■ Exercise description
Please take the lines from the one holding "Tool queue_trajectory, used" through the one holding "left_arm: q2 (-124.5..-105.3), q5" in the data below and copy them exactly.

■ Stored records
Segment Open

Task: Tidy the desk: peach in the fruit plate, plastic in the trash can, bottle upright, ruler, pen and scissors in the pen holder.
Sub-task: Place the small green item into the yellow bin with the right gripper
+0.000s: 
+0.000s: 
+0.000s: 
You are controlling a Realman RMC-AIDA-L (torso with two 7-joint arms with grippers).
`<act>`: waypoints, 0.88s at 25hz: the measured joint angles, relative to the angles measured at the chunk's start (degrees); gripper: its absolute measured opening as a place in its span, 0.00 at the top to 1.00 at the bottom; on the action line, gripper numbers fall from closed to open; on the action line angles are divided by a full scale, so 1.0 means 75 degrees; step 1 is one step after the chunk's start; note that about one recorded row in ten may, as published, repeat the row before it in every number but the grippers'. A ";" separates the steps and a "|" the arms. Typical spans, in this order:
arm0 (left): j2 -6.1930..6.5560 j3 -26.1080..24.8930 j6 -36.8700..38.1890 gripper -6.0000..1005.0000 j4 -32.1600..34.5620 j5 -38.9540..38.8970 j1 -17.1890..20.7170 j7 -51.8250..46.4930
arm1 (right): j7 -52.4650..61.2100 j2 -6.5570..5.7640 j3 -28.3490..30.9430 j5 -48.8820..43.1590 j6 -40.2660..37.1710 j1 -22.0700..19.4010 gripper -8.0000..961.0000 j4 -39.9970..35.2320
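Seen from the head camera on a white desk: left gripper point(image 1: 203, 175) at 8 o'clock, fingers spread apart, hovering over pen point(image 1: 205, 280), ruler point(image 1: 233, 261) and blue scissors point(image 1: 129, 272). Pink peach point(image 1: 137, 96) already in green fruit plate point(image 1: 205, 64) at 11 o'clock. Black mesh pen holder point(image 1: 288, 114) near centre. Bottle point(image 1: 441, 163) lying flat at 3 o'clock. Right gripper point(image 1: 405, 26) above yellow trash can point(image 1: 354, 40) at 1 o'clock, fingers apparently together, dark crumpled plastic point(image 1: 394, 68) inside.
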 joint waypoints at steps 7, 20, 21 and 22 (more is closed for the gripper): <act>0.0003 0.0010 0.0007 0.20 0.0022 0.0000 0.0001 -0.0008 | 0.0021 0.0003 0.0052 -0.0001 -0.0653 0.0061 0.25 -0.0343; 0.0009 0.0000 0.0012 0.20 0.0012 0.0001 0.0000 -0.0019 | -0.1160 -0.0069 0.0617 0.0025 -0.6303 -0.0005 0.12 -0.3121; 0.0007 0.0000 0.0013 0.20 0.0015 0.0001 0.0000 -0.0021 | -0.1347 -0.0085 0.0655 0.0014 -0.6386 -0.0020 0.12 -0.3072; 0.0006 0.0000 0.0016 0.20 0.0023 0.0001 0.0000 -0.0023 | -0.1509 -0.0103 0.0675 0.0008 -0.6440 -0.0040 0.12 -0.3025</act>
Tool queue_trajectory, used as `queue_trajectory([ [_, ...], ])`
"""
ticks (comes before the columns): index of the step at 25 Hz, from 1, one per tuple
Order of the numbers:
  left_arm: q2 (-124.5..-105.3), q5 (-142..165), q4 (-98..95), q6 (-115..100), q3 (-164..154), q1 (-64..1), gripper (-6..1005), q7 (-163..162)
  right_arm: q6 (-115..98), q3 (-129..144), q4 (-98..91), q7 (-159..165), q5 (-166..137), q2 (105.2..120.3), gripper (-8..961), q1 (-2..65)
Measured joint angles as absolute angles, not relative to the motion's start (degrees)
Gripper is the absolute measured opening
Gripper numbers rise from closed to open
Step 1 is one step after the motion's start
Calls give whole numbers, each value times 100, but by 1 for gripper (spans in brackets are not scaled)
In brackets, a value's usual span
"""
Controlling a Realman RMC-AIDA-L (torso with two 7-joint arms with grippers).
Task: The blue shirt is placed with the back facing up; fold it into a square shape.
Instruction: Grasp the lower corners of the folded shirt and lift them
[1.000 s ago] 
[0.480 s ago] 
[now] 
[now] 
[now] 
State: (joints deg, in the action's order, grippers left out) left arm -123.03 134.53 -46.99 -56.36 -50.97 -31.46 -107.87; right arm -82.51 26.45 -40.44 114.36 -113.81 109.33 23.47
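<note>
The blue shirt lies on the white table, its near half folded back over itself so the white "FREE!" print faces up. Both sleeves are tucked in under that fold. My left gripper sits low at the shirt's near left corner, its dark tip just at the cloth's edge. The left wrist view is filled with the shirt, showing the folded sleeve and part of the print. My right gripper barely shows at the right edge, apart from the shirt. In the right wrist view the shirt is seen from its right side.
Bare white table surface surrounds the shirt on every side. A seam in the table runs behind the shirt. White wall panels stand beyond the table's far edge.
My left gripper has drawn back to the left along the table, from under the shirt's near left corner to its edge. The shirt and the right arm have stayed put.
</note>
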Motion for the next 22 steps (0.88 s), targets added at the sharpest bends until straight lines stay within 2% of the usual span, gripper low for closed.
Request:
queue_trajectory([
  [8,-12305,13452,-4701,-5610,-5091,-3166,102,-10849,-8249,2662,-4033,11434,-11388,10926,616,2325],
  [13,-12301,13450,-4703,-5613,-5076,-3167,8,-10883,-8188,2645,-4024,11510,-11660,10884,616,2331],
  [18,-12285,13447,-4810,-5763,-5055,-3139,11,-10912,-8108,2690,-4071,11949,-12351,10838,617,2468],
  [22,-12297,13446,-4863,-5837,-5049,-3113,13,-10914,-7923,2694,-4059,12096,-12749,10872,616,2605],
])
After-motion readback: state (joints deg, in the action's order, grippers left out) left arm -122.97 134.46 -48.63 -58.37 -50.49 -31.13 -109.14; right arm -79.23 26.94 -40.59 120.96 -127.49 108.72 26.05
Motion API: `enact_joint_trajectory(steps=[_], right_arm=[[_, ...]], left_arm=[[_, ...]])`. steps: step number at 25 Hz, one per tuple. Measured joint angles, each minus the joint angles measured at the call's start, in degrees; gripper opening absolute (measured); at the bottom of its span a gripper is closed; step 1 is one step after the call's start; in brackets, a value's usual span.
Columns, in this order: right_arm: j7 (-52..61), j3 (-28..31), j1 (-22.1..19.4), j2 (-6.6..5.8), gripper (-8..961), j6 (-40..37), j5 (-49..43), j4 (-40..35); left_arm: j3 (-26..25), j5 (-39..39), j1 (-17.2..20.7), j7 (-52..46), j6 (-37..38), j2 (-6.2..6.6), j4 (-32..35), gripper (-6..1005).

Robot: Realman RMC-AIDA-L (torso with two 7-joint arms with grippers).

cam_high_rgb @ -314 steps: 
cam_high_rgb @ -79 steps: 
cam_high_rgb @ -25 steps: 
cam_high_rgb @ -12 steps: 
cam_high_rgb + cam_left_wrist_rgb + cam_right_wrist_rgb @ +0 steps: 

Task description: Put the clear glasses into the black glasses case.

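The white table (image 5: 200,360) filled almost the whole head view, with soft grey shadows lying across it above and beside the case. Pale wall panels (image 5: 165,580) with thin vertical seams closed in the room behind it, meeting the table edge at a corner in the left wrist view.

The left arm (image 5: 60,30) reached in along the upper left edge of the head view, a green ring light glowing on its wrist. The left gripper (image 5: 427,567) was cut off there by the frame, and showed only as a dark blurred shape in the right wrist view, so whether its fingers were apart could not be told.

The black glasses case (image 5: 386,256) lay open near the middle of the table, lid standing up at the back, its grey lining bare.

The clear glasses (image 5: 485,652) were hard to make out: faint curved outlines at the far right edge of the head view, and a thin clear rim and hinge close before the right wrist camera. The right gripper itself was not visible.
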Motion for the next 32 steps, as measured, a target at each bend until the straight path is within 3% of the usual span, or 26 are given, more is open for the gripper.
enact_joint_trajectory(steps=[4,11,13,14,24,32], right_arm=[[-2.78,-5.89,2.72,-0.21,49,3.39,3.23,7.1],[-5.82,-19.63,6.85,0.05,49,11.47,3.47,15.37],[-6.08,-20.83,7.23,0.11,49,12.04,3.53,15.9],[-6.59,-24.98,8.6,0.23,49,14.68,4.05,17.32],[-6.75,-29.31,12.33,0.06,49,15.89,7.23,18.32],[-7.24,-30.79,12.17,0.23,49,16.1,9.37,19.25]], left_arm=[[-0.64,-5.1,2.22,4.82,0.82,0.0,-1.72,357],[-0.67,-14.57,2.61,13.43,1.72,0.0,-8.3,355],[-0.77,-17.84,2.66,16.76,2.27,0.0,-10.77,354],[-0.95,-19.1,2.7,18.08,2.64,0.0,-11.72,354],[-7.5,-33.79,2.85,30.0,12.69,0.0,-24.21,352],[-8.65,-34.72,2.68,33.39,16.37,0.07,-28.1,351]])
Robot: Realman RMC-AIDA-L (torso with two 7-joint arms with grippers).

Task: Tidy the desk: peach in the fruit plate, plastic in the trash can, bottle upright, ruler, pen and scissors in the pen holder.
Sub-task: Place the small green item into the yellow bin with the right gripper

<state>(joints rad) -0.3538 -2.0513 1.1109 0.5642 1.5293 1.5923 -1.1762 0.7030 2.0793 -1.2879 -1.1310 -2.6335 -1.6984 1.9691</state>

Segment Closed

■ Task response
Tool queue_trajectory, used as `queue_trajectory([ [_, ...], ])`
"""
ticks (comes before the columns): index of the step at 25 Hz, from 1, one per tuple
Order of the numbers:
  left_arm: q2 (-124.5..-105.3), q5 (-142..165), q4 (-98..95), q6 (-115..100), q3 (-164..154), q1 (-64..1), gripper (-6..1005), q7 (-163..162)

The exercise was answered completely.